* _Assignment_
Would you return the complete listing below word for word?
- Opening Delimiter -
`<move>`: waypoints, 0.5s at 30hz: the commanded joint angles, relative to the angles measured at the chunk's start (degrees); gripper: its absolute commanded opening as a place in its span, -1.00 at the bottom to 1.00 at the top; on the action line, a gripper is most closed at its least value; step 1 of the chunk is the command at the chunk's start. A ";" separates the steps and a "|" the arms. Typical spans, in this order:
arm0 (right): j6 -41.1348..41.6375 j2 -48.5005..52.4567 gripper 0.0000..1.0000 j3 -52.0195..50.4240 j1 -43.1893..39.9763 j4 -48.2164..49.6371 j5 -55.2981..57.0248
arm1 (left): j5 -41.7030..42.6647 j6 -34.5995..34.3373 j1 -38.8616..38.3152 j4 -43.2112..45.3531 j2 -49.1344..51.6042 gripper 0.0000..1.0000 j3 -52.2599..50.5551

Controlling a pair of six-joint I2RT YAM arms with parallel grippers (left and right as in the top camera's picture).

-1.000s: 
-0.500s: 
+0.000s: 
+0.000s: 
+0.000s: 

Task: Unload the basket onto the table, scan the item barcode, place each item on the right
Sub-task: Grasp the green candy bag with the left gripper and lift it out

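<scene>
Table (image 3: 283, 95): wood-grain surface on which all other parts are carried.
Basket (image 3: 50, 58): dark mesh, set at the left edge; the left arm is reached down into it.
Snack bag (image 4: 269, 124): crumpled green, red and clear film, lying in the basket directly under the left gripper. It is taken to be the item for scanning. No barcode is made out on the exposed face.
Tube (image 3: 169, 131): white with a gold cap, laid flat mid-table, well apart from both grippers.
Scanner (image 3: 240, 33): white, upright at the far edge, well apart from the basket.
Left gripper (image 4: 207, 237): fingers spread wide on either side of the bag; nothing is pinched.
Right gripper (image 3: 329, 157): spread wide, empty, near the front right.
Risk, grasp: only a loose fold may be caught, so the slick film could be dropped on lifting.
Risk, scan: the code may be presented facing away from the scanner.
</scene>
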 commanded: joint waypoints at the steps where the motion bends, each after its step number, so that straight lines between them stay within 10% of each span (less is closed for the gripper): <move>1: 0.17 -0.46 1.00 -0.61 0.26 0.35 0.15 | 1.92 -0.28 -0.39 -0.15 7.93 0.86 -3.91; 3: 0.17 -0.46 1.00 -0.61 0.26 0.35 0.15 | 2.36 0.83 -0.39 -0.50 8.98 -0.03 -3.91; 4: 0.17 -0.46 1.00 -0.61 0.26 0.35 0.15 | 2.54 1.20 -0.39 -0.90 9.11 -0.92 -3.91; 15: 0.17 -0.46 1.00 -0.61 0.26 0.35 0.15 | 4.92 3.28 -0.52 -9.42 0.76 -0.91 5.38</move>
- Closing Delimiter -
* _Exercise answer_
`<move>`: waypoints, 0.5s at 30hz: the commanded joint angles, relative to the angles measured at the chunk's start (degrees); gripper: its absolute commanded opening as a place in its span, -1.00 at the bottom to 1.00 at the top; on the action line, a gripper is most closed at its least value; step 1 of the chunk is the command at the chunk's start. A ";" separates the steps and a "|" the arms. Typical spans, in this order:
arm0 (right): j6 -41.1348..41.6375 j2 -48.5005..52.4567 gripper 0.0000..1.0000 j3 -52.0195..50.4240 j1 -43.1893..39.9763 j4 -48.2164..49.6371 j5 -55.2981..57.0248
arm1 (left): j5 -41.7030..42.6647 j6 -34.5995..34.3373 j1 -38.8616..38.3152 j4 -43.2112..45.3531 j2 -49.1344..51.6042 gripper 0.0000..1.0000 j3 -52.2599..50.5551

Controlling a pair of six-joint I2RT YAM arms with parallel grippers (left and right as in the top camera's picture).

-1.000s: 
-0.500s: 
+0.000s: 
+0.000s: 
+0.000s: 

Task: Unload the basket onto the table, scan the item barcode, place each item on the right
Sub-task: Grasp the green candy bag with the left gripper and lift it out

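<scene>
Table (image 3: 283, 95): wood-grain surface on which all other parts are carried.
Basket (image 3: 50, 58): dark mesh, set at the left edge; the left arm is reached down into it.
Snack bag (image 4: 269, 124): crumpled green, red and clear film, lying in the basket directly under the left gripper. It is taken to be the item for scanning. No barcode is made out on the exposed face.
Tube (image 3: 169, 131): white with a gold cap, laid flat mid-table, well apart from both grippers.
Scanner (image 3: 240, 33): white, upright at the far edge, well apart from the basket.
Left gripper (image 4: 207, 237): fingers spread wide on either side of the bag; nothing is pinched.
Right gripper (image 3: 329, 157): spread wide, empty, near the front right.
Risk, grasp: only a loose fold may be caught, so the slick film could be dropped on lifting.
Risk, scan: the code may be presented facing away from the scanner.
</scene>
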 commanded: joint waypoints at the steps where the motion bends, each after its step number, so that straight lines between them stay within 10% of each span (less is closed for the gripper): <move>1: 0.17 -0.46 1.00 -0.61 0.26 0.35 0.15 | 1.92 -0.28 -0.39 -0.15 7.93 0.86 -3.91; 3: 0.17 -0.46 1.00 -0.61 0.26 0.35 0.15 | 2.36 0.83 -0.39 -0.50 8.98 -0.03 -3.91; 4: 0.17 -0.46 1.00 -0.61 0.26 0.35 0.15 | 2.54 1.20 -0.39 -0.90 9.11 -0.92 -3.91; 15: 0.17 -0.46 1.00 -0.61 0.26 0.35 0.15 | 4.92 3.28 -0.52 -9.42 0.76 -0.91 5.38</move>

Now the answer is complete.